Повседневная жизнь русского литературного Парижа, 1920–1940 (Зверев) - страница 207

Пылал закат над сумасшедшим домом,
Там на деревьях спали души нищих,
За солнцем ночи, тлением влекомы,
Мы шли вослед, ища свое жилище.
Была судьба, как белый дом отвесный,
Вся заперта, и стража у дверей,
Где страшным голосом на ветке лист древесный
Кричал о близкой гибели своей.

Варшавский писал о нем, что это «самый эмигрантский из всех эмигрантских писателей», и был хотя бы отчасти прав: тот душевный надлом, который пережила эмиграция, в особенности молодое поколение, не знавшее другой, русской жизни, казавшейся — после катастрофы — безмерно счастливой, у монпарнасского царевича ощутим острее, чем у остальных, потому что о нем сказано впрямую, с предельной откровенностью. Посмертно был издан сборник Поплавского «Снежный час», и там все время звучит одна и та же нота: окружающее невыносимо и неотвязно («я не участвую, я существую в мире»), одиночество убивает, «призраки жизни страшны». Лидия Червинская, которая сама была одним из олицетворений Монпарнаса, хорошо знала, откуда такие настроения: вся суть в том, что нет «общего дела, принадлежности к живому миру». Поплавского это мучило даже больше, чем вечная его неприкаянность, унижения и нищета. Червинская, как и другие, свидетельствует, что он лишь казался фланером в лохмотьях, для которого самая большая радость — спровоцировать возмущение, оттого и скандальные выходки. А по правде, Поплавский «все принимал всерьез, был занят добром и злом и своей личной судьбой».
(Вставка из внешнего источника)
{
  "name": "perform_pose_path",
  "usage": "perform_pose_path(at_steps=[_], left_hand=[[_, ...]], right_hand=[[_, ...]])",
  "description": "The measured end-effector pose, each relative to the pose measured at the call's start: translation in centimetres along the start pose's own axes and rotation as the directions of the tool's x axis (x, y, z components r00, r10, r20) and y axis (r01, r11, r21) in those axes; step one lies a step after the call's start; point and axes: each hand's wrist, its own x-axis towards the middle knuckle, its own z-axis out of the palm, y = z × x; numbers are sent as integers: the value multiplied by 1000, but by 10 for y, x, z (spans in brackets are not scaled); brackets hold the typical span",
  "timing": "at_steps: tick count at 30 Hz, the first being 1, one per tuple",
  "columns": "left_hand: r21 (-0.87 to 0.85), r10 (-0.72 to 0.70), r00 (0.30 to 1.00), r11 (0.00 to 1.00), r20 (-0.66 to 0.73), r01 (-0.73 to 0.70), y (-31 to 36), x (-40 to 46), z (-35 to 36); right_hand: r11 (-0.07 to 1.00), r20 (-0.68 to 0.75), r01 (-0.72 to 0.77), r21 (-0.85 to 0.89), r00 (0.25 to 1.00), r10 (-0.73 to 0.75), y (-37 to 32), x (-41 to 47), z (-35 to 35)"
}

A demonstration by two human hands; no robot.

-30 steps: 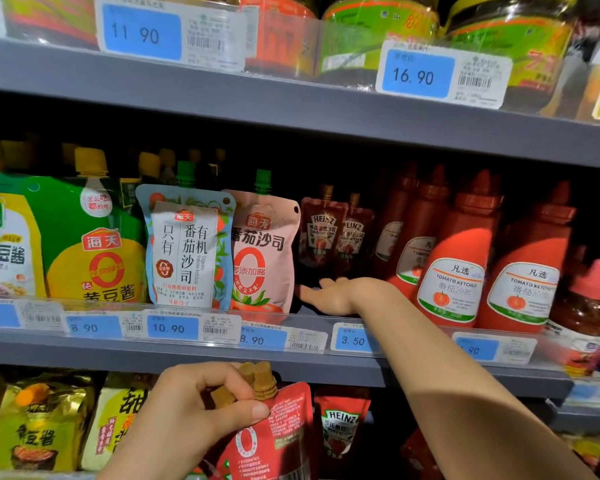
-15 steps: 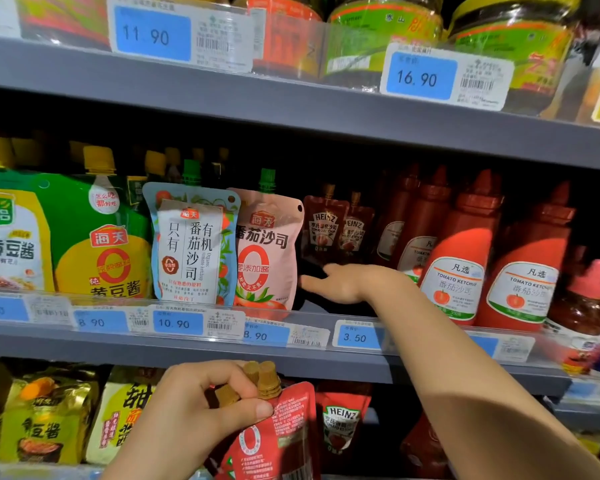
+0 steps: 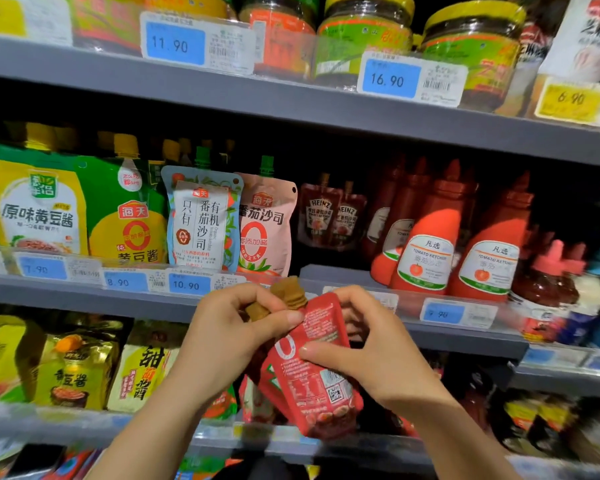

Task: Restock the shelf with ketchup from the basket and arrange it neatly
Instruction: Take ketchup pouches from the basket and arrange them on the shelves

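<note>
Now left hand [image 3: 229,327] grips pouch spouts; right thumb presses ketchup pouch [image 3: 312,368] front.

My left hand [image 3: 236,337] covers the necks of the red ketchup pouches [image 3: 312,368] I hold, so I cannot count them; perhaps three brown caps [image 3: 288,292] poke out above my fingers. My right hand [image 3: 371,355] hides the front pouch's right edge, and its small print is too fine to read. Both forearms run off the bottom edge. Behind my hands, one price tag [image 3: 378,299] on the shelf rail [image 3: 84,292] is mostly covered. The two dark Heinz pouches [image 3: 329,216] sit deep in shadow. At the far right, the small bottles [image 3: 548,278] are blurred, and the jars [image 3: 364,36] on top are cut off by the frame.
</note>
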Motion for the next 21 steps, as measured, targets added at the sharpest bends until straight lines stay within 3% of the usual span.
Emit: perform_pose_path(at_steps=[2, 7, 13, 18, 21], left_hand=[[17, -21, 999, 1000, 39, 21, 5, 0, 2], [-6, -132, 972, 991, 196, 136, 10, 3, -13], [-138, -119, 988, 982, 95, 131, 2, 7, -35], [-11, -28, 998, 1000, 59, 28, -8, 11, -45], [-41, -36, 998, 998, 45, 38, -14, 15, -49]], right_hand=[[991, -24, -29, 133, 999, 32, 4, 2, -2], [967, -129, -16, 255, 990, 50, 4, 8, -7], [894, -500, 189, 406, 865, 44, -9, 71, -38], [864, -567, 194, 465, 815, 122, 3, 165, -42], [946, -470, 54, 320, 876, 109, 24, 201, -39]])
Он искал Бога — тщетно, но искал. И это было намного важнее, чем достоверно им воссозданные (конечно, и по личному опыту) черты монпарнасского поколения: болезненные, жалкие, порою отталкивающие. Бердяев, прочитав его дневники, пришел к выводу, что Поплавский был человек «двоящихся мыслей» и что по существу он стал «жертвой стремления к святости, к ложно понятой максималистской святости». Как и следовало ожидать, она оказывалась недостижимой, и тогда перед Поплавским возникал соблазн смерти. Неудача в жизни побуждала признать гибель «высшим спасением»:

Спать. Уснуть. Как страшно одиноким.
Я не в силах. Отхожу во сне.
Оставляю этот мир жестоким,
Ярким, жадным, грубым, остальным.

Но у Поплавского звучало и другое: «Все когда-нибудь будет иначе». А упреки Всевышнему («Неужели церковь не ошиблась, и Ты на самом деле принимал участие в творении мира?» — такого мира) перемежались страстным ожиданием мистического откровения, которое даст силы выстоять, преодолев безнадежность. Бердяев считал эти мысли непозволительным экспериментом с Богом, призываемым, чтобы унять «злую дрожь отчаяния», но «подлинное религиозное беспокойство» Поплавского не ставил под сомнение. Лишь сожалел, что между Богом и возносящим молитвы, не получившие ответа, была такая тьма. «Бог звал меня, но я не отвечал» — вот его ключевая строка.